> **What you have to do**: Please quote exactly the lines below from the line containing "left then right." to the line containing "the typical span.", both lines included, and nothing else.
Start of The records
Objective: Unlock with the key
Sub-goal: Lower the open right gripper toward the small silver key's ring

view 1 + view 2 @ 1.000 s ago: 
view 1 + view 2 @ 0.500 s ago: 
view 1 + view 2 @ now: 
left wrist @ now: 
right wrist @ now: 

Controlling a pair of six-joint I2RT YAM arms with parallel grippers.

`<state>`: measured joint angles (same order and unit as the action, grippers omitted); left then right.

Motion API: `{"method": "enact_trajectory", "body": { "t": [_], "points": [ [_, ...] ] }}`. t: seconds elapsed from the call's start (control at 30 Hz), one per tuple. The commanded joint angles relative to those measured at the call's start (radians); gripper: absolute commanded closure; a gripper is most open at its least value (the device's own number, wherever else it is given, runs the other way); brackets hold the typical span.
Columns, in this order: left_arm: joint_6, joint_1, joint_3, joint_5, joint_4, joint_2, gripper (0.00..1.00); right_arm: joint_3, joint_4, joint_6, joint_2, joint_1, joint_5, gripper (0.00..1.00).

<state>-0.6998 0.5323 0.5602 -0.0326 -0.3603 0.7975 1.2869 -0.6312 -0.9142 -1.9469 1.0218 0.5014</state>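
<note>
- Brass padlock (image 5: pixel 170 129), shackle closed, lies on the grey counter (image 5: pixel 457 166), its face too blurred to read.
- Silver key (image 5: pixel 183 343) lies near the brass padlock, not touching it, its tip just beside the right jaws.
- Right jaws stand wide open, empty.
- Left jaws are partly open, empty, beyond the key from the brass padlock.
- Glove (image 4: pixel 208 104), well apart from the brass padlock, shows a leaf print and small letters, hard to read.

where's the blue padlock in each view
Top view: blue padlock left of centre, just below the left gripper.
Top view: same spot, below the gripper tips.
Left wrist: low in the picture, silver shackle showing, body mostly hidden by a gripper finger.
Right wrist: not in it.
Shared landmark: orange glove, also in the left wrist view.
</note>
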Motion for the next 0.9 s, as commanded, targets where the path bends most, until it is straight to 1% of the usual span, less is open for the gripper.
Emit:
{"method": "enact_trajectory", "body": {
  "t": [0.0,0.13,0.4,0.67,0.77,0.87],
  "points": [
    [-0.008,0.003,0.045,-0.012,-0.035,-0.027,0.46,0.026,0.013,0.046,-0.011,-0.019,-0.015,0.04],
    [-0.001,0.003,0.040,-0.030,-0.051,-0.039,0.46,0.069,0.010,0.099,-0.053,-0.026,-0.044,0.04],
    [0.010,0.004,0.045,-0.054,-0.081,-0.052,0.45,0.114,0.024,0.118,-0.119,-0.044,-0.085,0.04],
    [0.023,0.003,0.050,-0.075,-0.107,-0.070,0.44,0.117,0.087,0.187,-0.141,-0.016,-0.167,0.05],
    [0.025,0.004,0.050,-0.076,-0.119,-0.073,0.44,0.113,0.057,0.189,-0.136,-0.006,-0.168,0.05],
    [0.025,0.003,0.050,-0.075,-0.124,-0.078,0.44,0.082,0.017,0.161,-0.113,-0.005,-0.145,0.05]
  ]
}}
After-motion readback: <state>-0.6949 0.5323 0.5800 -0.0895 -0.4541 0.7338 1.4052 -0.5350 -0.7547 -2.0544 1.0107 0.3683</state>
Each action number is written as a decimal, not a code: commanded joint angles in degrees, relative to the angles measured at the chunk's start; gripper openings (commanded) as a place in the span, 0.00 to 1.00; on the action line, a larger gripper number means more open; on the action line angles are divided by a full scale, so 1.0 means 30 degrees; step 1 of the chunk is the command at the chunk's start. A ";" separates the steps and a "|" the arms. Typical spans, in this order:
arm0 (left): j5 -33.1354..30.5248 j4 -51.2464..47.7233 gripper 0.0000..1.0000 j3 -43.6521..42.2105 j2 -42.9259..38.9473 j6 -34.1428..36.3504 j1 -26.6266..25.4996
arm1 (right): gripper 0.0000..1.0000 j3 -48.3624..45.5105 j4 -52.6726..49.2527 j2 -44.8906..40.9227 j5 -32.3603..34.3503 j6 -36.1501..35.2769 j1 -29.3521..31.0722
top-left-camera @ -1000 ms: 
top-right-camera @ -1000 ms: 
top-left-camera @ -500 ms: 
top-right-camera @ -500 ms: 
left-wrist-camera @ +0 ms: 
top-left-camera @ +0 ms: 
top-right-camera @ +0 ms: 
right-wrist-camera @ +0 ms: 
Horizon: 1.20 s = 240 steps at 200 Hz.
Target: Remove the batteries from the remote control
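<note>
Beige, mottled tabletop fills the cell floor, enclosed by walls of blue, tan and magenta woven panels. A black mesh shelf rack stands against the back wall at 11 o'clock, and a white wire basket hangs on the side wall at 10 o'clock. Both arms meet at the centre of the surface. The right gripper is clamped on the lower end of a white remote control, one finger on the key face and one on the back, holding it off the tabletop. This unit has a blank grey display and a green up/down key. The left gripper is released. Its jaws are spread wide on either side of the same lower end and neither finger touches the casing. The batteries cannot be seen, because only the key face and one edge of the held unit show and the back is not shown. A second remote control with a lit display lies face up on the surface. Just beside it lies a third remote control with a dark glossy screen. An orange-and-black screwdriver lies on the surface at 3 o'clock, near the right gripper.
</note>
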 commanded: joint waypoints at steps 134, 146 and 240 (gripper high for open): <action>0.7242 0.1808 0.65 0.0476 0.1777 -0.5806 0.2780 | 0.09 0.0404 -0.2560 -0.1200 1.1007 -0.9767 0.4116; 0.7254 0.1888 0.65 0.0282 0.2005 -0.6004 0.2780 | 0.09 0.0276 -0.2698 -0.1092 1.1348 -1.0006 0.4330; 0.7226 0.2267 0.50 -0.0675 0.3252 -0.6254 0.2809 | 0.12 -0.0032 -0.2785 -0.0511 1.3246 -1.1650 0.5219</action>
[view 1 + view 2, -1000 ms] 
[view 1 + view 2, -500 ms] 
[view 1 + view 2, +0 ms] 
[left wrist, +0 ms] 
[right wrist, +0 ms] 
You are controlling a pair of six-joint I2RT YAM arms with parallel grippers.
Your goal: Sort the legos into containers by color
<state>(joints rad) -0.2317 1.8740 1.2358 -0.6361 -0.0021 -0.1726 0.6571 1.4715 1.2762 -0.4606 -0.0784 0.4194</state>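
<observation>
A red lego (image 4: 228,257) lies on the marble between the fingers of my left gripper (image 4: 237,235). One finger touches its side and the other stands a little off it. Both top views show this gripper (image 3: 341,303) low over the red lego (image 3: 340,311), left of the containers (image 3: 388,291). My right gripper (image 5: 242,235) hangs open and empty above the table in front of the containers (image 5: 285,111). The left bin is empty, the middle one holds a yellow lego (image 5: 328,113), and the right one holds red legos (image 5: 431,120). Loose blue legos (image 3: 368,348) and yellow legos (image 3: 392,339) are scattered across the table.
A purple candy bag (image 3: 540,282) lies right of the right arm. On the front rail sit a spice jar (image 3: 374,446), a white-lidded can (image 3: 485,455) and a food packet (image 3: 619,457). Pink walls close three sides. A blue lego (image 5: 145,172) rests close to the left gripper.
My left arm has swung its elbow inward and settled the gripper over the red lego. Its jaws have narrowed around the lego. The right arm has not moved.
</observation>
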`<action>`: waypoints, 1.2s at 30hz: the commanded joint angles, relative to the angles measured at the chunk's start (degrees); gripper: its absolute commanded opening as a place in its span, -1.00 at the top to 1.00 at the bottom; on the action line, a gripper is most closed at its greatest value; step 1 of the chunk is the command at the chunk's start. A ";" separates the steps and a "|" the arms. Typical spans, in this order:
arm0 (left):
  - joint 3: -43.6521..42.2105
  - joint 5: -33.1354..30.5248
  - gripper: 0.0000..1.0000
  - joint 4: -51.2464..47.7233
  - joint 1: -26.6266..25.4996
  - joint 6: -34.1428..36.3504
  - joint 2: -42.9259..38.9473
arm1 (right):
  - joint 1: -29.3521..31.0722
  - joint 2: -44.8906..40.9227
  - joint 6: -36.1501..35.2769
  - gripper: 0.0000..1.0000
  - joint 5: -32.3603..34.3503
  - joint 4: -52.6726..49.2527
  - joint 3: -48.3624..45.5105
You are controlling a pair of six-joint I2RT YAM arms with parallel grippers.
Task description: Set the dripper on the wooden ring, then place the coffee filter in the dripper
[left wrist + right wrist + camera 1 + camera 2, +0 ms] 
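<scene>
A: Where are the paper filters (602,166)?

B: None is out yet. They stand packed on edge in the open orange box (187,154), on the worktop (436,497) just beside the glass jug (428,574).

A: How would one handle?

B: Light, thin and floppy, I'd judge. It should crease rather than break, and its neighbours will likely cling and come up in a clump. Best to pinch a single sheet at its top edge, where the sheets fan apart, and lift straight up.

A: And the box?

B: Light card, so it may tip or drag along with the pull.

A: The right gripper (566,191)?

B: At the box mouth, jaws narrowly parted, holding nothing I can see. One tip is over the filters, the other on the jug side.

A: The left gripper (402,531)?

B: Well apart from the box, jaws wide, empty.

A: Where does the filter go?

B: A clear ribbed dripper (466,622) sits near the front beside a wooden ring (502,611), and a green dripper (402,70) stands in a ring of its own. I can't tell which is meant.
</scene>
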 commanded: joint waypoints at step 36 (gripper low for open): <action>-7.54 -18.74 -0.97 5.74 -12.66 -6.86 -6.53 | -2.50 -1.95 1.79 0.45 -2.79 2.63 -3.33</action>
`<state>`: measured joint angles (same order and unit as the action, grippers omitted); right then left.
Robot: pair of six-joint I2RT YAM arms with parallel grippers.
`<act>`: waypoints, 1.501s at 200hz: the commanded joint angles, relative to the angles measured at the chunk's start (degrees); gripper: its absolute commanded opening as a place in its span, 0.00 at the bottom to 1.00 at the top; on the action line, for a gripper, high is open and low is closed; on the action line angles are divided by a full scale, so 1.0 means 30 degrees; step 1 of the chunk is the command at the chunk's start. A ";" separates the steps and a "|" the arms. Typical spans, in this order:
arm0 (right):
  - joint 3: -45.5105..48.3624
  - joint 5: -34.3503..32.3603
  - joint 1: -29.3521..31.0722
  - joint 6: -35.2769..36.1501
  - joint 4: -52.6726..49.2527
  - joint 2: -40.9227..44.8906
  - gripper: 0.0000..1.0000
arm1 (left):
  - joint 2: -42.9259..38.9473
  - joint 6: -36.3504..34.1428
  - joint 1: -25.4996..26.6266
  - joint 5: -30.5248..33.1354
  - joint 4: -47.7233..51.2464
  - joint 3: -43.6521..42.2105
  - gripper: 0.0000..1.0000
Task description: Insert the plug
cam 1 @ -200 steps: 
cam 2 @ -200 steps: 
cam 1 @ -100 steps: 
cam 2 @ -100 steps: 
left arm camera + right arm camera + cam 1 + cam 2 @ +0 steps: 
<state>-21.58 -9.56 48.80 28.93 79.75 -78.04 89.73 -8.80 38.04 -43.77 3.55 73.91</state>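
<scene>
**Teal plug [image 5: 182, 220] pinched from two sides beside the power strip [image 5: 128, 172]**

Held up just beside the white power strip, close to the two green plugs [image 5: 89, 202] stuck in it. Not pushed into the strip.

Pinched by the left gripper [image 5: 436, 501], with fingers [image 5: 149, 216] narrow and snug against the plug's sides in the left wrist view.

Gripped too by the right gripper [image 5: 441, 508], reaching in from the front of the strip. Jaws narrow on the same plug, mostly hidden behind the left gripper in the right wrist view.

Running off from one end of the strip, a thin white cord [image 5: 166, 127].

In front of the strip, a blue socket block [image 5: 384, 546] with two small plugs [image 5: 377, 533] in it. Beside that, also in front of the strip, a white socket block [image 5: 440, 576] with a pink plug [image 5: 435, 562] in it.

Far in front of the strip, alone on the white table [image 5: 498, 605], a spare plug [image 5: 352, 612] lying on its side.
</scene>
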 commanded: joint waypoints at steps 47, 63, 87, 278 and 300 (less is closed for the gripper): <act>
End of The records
> **Output for this exercise**:
`<state>`: measured joint angles (same order and unit as the action, grippers omitted); left then right.

Motion API: `{"method": "enact_trajectory", "body": { "t": [_], "points": [ [_, ...] ] }}`. t: seconds elapsed from the call's start (control at 30 Hz), one per tuple. The commanded joint angles relative to those measured at the call's start (radians); gripper: absolute commanded closure; a gripper is most open at its least value (the device's own number, wherever else it is given, runs the other way); brackets hold the typical span.

This output is complete as it stands.